== Task instructions ==
From the data below, set down exactly the lines between the one holding "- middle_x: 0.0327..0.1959" and the one holding "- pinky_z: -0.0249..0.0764", inclusive, and no others.

□ □ □ □

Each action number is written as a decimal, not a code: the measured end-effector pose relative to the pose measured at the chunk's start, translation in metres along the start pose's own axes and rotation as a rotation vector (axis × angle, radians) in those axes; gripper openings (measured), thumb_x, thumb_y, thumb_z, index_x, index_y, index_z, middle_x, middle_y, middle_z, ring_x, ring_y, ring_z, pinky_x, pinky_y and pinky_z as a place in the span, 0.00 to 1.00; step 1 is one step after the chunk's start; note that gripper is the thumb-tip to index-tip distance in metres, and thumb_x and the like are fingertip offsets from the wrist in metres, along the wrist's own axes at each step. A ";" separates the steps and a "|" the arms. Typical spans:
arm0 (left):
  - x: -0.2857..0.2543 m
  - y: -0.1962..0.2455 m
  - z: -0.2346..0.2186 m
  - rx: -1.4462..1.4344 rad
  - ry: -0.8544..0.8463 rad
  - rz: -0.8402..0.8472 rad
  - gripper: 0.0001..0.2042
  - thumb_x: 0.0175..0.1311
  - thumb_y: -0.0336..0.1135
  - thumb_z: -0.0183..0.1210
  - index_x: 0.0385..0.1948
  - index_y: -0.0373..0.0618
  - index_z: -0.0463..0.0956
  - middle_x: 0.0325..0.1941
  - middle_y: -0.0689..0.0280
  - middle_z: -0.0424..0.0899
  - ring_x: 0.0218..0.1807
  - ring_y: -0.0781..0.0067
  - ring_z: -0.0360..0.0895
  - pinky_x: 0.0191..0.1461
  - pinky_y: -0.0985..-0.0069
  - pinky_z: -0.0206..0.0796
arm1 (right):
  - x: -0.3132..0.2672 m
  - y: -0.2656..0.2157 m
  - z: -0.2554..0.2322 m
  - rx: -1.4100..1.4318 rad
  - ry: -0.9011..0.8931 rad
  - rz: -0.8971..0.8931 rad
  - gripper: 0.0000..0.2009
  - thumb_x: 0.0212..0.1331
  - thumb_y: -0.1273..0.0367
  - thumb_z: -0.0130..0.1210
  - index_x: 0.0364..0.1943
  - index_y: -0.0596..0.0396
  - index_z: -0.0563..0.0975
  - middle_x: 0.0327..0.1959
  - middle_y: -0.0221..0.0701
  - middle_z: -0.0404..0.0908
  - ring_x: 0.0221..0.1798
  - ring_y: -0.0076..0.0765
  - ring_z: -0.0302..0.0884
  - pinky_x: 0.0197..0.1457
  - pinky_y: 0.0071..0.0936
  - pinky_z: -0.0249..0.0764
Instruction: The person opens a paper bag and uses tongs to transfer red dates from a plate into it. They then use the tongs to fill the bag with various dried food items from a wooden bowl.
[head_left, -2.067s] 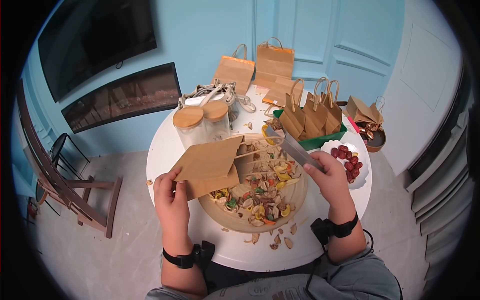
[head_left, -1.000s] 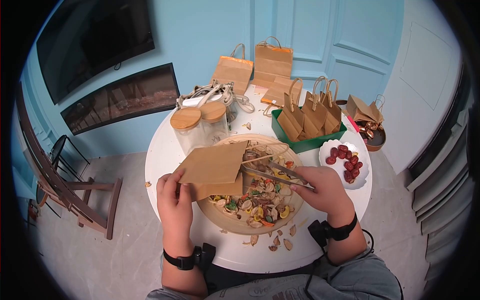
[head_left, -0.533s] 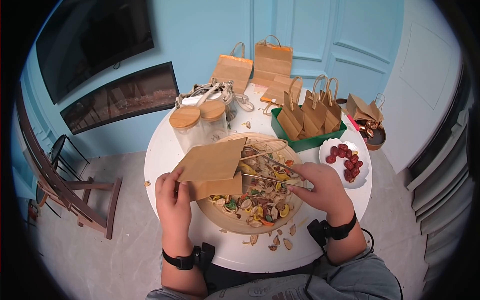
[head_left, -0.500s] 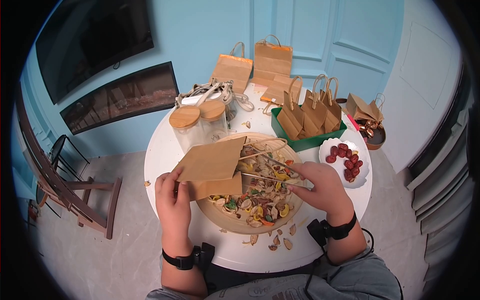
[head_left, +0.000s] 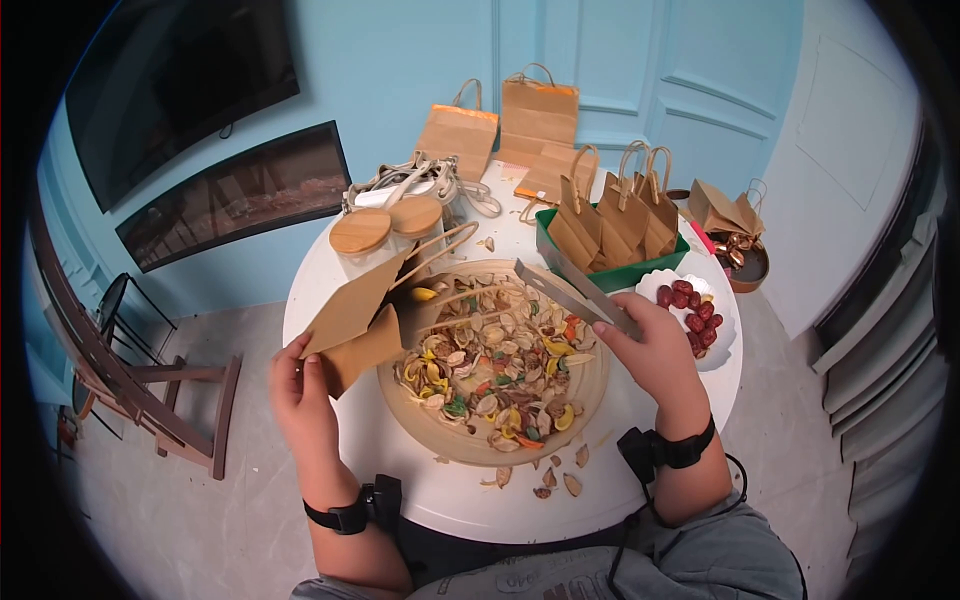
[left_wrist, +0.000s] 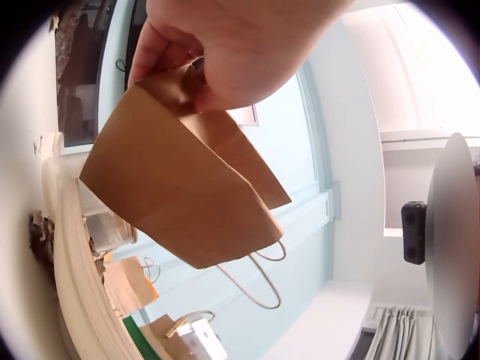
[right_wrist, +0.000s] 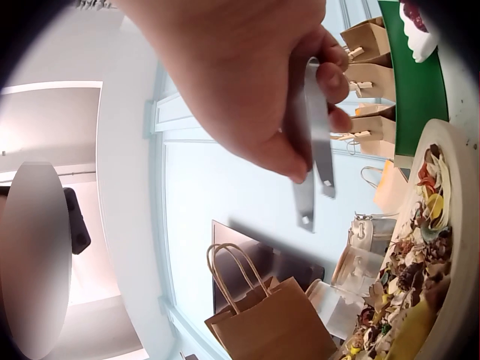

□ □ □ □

== Task result ==
  - middle_x: 0.0327..0.1959
  - middle_y: -0.0221..0.0701
  - middle_z: -0.0404..0.0908
  - ring_x: 0.0221..0.1798
  - ring_y: -0.0076..0.0765
  - ring_z: -0.0302..0.0884
  - pinky_x: 0.0197..0.1457
  - pinky_y: 0.0071..0.0936
  - pinky_z: -0.0249..0.0764

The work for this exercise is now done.